Epoch Metric Interface

class poutyne.framework.metrics.EpochMetric[source]

The abstract class representing a epoch metric which can be accumulated at each batch and calculated at the end of the epoch.

abstract forward(y_pred, y_true)[source]

To define the behavior of the metric when called.

  • y_pred – The prediction of the model.

  • y_true – Target to evaluate the model.

abstract get_metric()[source]

Compute and return the metric.

Epoch Metrics

class poutyne.framework.metrics.FBeta(metric: str = 'fscore', average: str = 'micro', beta: float = 1.0)[source]

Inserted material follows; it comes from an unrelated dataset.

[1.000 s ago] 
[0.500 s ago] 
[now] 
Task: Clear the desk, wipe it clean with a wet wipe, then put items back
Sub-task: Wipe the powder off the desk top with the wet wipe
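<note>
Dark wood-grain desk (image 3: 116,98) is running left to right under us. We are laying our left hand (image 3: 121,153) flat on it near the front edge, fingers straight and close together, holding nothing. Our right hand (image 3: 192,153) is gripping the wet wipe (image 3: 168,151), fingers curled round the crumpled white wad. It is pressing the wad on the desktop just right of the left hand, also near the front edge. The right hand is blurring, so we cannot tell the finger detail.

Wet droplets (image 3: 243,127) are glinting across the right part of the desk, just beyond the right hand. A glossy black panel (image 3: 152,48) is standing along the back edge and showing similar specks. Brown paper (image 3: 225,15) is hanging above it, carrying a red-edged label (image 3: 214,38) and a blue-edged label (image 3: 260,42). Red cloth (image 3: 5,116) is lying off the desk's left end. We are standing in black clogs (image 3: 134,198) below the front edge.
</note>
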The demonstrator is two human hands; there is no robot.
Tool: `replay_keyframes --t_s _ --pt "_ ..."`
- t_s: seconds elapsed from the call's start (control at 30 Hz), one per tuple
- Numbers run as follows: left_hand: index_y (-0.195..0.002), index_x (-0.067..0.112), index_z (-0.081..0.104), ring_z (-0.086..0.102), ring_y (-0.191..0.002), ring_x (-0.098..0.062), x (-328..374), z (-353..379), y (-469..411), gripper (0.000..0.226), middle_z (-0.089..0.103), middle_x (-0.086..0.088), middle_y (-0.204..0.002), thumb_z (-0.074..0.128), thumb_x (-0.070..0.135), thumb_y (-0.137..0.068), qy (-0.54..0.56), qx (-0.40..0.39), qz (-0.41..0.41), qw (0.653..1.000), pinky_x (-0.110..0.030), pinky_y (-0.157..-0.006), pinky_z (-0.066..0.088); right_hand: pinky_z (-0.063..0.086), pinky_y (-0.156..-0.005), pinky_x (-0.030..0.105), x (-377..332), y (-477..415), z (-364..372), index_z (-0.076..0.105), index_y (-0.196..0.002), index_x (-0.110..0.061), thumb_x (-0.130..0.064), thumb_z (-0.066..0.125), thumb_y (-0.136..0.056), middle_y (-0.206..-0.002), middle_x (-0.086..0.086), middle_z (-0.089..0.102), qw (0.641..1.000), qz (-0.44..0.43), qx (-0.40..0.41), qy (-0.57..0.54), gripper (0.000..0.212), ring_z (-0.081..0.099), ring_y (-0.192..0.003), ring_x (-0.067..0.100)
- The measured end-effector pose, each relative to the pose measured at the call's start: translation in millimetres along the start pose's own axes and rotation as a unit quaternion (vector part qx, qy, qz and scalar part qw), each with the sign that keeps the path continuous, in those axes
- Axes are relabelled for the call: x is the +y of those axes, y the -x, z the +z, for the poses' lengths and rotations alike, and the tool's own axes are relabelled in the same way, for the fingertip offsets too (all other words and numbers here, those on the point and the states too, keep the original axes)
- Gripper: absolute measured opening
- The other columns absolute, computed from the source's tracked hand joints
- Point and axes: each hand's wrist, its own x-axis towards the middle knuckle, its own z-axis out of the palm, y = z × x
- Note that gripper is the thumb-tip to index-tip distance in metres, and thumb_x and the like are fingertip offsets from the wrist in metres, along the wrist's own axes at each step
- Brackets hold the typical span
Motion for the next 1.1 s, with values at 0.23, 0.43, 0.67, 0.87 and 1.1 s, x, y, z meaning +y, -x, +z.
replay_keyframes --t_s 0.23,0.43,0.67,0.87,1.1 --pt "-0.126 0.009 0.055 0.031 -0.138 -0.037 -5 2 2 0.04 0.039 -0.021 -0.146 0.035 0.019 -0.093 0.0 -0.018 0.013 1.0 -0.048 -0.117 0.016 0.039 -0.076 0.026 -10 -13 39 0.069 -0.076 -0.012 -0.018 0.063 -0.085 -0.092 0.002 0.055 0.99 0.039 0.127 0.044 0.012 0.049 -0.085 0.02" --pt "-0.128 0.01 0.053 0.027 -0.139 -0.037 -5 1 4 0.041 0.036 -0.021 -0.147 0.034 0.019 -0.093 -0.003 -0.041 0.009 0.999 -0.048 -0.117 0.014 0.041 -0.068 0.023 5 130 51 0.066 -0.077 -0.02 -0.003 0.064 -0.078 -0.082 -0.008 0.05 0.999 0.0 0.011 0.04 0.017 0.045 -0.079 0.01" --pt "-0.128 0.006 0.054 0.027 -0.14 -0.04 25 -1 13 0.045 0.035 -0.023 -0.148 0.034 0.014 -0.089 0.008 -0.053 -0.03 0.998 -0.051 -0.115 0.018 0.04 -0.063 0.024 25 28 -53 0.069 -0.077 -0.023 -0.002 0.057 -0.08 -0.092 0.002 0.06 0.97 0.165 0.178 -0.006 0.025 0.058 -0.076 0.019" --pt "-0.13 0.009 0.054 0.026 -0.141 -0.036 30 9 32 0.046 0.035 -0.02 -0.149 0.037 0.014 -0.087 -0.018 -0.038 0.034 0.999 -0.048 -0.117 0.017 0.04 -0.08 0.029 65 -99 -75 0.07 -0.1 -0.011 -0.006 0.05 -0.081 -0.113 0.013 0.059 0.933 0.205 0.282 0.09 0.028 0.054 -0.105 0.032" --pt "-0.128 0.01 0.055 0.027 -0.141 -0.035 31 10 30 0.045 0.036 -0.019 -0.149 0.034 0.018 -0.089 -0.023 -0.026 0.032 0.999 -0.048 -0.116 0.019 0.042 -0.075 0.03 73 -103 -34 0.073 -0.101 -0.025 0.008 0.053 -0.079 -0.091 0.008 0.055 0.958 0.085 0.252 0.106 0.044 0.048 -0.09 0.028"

The source code of this class is under the Apache v2 License and was copied from the AllenNLP project and has been modified.

Compute precision, recall, F-measure and support for each class.

The precision is the ratio tp / (tp + fp) where tp is the number of true positives and fp the number of false positives. The precision is intuitively the ability of the classifier not to label as positive a sample that is negative.

The recall is the ratio tp / (tp + fn) where tp is the number of true positives and fn the number of false negatives. The recall is intuitively the ability of the classifier to find all the positive samples.

The F-beta score can be interpreted as a weighted harmonic mean of the precision and recall, where an F-beta score reaches its best value at 1 and worst score at 0.

If we have precision and recall, the F-beta score is simply: F-beta = (1 + beta ** 2) * precision * recall / (beta ** 2 * precision + recall)

The F-beta score weights recall more than precision by a factor of beta. beta == 1.0 means recall and precision are equally important.

The support is the number of occurrences of each class in y_true.

  • metric (str) – One of {‘fscore’, ‘precision’, ‘recall’}. Wheter to return the F-score, the precision or the recall. (Default value = ‘fscore’)

  • average (Union[str, int]) –

    One of {‘micro’ (default), ‘macro’, label_number} If the argument is of type integer, the score for this class (the label number) is calculated. Otherwise, this determines the type of averaging performed on the data:


    Calculate metrics globally by counting the total true positives, false negatives and false positives.


    Calculate metrics for each label, and find their unweighted mean. This does not take label imbalance into account.

    (Default value = ‘micro’)

  • beta (float) – The strength of recall versus precision in the F-score. (Default value = 1.0)

class poutyne.framework.metrics.F1(average='micro')[source]

Alias class for FBeta where metric == 'fscore' and beta == 1.